Task>
Restate the data word for word. Leave the pictures out.

Data section>

::::

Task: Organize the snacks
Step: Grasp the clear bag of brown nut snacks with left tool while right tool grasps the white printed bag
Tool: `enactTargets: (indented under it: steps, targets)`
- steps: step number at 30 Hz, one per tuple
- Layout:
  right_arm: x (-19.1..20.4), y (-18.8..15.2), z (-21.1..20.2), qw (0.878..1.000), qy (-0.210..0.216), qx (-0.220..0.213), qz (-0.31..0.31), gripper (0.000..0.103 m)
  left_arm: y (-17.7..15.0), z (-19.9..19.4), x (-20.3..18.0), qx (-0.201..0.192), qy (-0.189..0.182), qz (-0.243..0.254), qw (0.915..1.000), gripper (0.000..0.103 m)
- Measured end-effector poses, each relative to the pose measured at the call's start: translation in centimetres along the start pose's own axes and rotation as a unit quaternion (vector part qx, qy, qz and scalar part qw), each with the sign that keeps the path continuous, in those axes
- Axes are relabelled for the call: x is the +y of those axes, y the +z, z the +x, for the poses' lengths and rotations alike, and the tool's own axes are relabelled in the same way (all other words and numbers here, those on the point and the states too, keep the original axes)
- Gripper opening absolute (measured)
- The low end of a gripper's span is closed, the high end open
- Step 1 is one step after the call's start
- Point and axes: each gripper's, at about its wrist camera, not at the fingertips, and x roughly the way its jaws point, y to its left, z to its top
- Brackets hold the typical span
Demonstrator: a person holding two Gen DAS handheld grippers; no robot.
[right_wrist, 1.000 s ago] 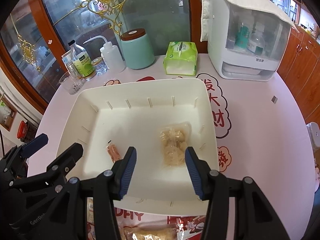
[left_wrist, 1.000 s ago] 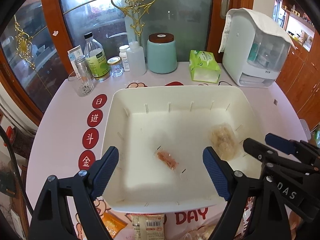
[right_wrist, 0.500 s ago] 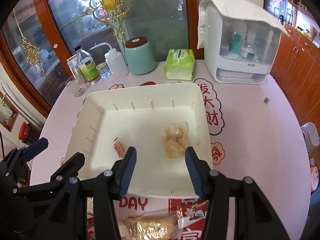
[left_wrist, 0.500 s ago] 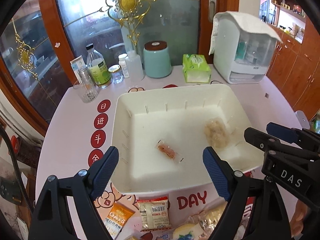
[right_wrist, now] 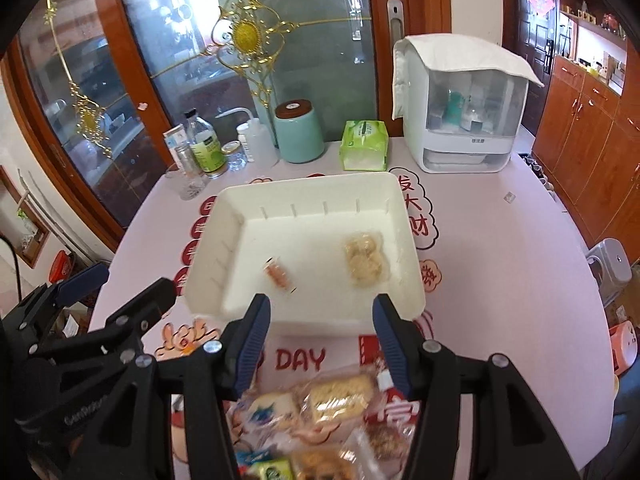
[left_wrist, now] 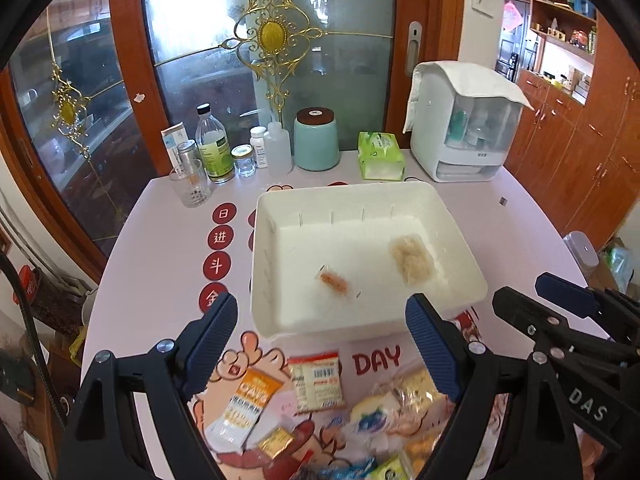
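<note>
- Here, a heap of wrapped snacks [left_wrist: 360, 420] lies on the tablecloth right under both grippers: glossy, crinkled plastic packets, flat and pillow-shaped.
- Between the left gripper's fingers sit an orange-and-white sachet [left_wrist: 244, 408], a pale rectangular packet with a barcode [left_wrist: 318, 382] and a small gold foil square [left_wrist: 276, 442].
- Below the right gripper, a clear bag of yellowish crackers [right_wrist: 340, 398] and a soft bun with a blue print [right_wrist: 268, 414] overlap.
- Ahead of both grippers stands a white plastic bin [left_wrist: 280, 328], rectangular, smooth-walled, with short ribs along its inner sides.
- Inside it lie two items, apart from each other: a small clear wrapper holding a reddish stick [left_wrist: 334, 280] and a clear bag of beige, lumpy pieces [left_wrist: 412, 260] nearer the bin's right wall.
- The left gripper [left_wrist: 322, 344] hangs over the packets, its ridged blue pads spread wide, holding nothing.
- The right gripper [right_wrist: 320, 338] hovers at the bin's near edge, jaws parted moderately, also holding nothing.
- Beyond the bin, at the table's far edge: a round teal jar with a brown lid [left_wrist: 316, 138], a green tissue pack [left_wrist: 380, 156], a boxy white dispenser draped with cloth [left_wrist: 464, 136], and a cluster of bottles [left_wrist: 214, 148].
- The tablecloth [left_wrist: 160, 248] is pale pink with red printed characters.
</note>
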Motion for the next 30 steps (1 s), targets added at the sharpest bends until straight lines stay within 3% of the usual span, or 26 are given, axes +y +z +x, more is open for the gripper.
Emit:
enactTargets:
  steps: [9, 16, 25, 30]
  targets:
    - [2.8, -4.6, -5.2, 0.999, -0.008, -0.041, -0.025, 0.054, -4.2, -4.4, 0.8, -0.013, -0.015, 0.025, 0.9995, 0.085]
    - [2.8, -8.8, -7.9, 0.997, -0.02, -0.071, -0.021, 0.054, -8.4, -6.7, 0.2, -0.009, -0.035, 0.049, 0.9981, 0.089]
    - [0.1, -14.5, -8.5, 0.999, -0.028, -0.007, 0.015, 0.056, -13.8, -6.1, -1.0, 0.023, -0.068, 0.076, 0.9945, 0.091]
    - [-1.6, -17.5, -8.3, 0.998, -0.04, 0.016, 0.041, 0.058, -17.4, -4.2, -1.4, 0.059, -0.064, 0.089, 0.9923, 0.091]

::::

Expected output>
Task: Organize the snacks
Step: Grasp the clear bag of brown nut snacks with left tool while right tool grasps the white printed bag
Tool: `enactTargets: (indented under it: steps, targets)`
- steps: step number at 30 Hz, one per tuple
- Layout:
  right_arm: x (-19.1..20.4), y (-18.8..15.2), z (-21.1..20.2), qw (0.878..1.000), qy (-0.210..0.216), qx (-0.220..0.213), qz (-0.31..0.31), gripper (0.000..0.103 m)
  left_arm: y (-17.7..15.0), z (-19.9..19.4), x (-20.3..18.0), qx (-0.201..0.192), qy (-0.189..0.182), qz (-0.243..0.254), qw (0.915..1.000), gripper (0.000..0.103 m)
- Measured end-effector poses, each relative to the pose measured at the call's start: translation in centimetres along the start pose's own axes and rotation as a unit quaternion (vector part qx, qy, qz and scalar part qw), each with the sign that keeps the path continuous, in those axes
- Axes are relabelled for the call: x is the +y of those axes, y the +z, z the +x, for the poses' lengths and rotations alike, and the tool's own axes are relabelled in the same way (all other words and numbers here, those on the point and the states too, keep the original axes)
- Gripper opening absolute (measured)
- The low end of a gripper's span is closed, the high end open
- Step 1 is one step after the call's start
- Point and axes: each gripper's, at about its wrist camera, not at the fingertips, and x roughly the way its jaws point, y to its left, z to its top
- Brackets hold the typical span
Demonstrator: a person holding two Gen DAS handheld grippers; no robot.
[right_wrist, 1.000 s ago] 
[left_wrist, 1.000 s ago] 
[right_wrist, 0.500 s ago] 
[left_wrist, 0.500 s ago] 
[right_wrist, now] 
[left_wrist, now] 
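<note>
- Here, a heap of wrapped snacks [left_wrist: 360, 420] lies on the tablecloth right under both grippers: glossy, crinkled plastic packets, flat and pillow-shaped.
- Between the left gripper's fingers sit an orange-and-white sachet [left_wrist: 244, 408], a pale rectangular packet with a barcode [left_wrist: 318, 382] and a small gold foil square [left_wrist: 276, 442].
- Below the right gripper, a clear bag of yellowish crackers [right_wrist: 340, 398] and a soft bun with a blue print [right_wrist: 268, 414] overlap.
- Ahead of both grippers stands a white plastic bin [left_wrist: 280, 328], rectangular, smooth-walled, with short ribs along its inner sides.
- Inside it lie two items, apart from each other: a small clear wrapper holding a reddish stick [left_wrist: 334, 280] and a clear bag of beige, lumpy pieces [left_wrist: 412, 260] nearer the bin's right wall.
- The left gripper [left_wrist: 322, 344] hangs over the packets, its ridged blue pads spread wide, holding nothing.
- The right gripper [right_wrist: 320, 338] hovers at the bin's near edge, jaws parted moderately, also holding nothing.
- Beyond the bin, at the table's far edge: a round teal jar with a brown lid [left_wrist: 316, 138], a green tissue pack [left_wrist: 380, 156], a boxy white dispenser draped with cloth [left_wrist: 464, 136], and a cluster of bottles [left_wrist: 214, 148].
- The tablecloth [left_wrist: 160, 248] is pale pink with red printed characters.
</note>
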Motion for the next 30 steps (1 s), targets added at the sharpest bends until straight lines stay within 3% of the usual span, or 26 are given, axes +y +z +x, more is open for the gripper.
Emit:
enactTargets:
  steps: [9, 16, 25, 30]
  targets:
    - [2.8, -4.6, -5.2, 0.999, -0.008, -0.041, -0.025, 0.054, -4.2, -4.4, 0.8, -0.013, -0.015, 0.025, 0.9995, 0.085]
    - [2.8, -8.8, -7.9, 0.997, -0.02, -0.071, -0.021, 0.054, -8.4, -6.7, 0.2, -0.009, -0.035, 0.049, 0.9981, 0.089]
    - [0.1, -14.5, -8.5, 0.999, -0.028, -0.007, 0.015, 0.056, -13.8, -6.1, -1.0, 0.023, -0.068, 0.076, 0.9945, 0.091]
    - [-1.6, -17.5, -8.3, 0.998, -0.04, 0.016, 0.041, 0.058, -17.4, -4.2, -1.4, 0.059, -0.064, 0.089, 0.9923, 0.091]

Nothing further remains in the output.